Each line below from the "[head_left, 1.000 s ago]" line through the "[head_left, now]" line, those two included, must be restated word for word; the pictures must not be.

*****

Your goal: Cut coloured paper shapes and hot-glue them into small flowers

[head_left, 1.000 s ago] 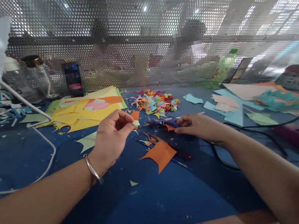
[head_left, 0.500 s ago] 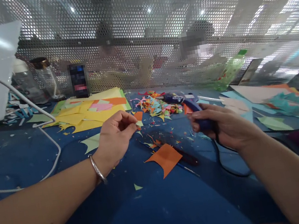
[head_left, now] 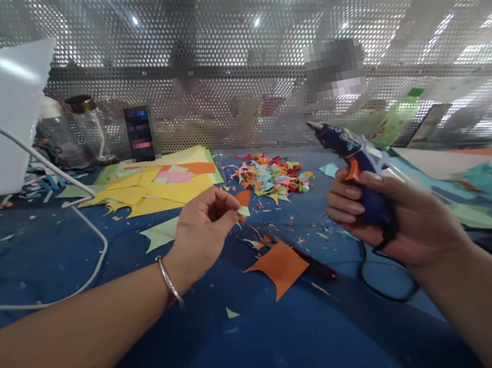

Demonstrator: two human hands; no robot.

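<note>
Craft workshop, as evidenced by a glue gun [head_left: 363, 162], heaped paper cuttings [head_left: 273, 176], coloured sheets [head_left: 162, 193], littered blue surface [head_left: 200, 357] and perforated partition [head_left: 237, 78].

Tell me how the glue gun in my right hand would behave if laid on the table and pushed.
The blue glue gun would probably stay rigid, as its body looks like hard plastic. Its pistol shape suggests it would slide or pivot rather than roll. The black cord looping below it might drag.
</note>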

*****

(EXERCISE RESULT)
[head_left, 1.000 s ago] 
[head_left, 0.500 s ago] 
[head_left, now] 

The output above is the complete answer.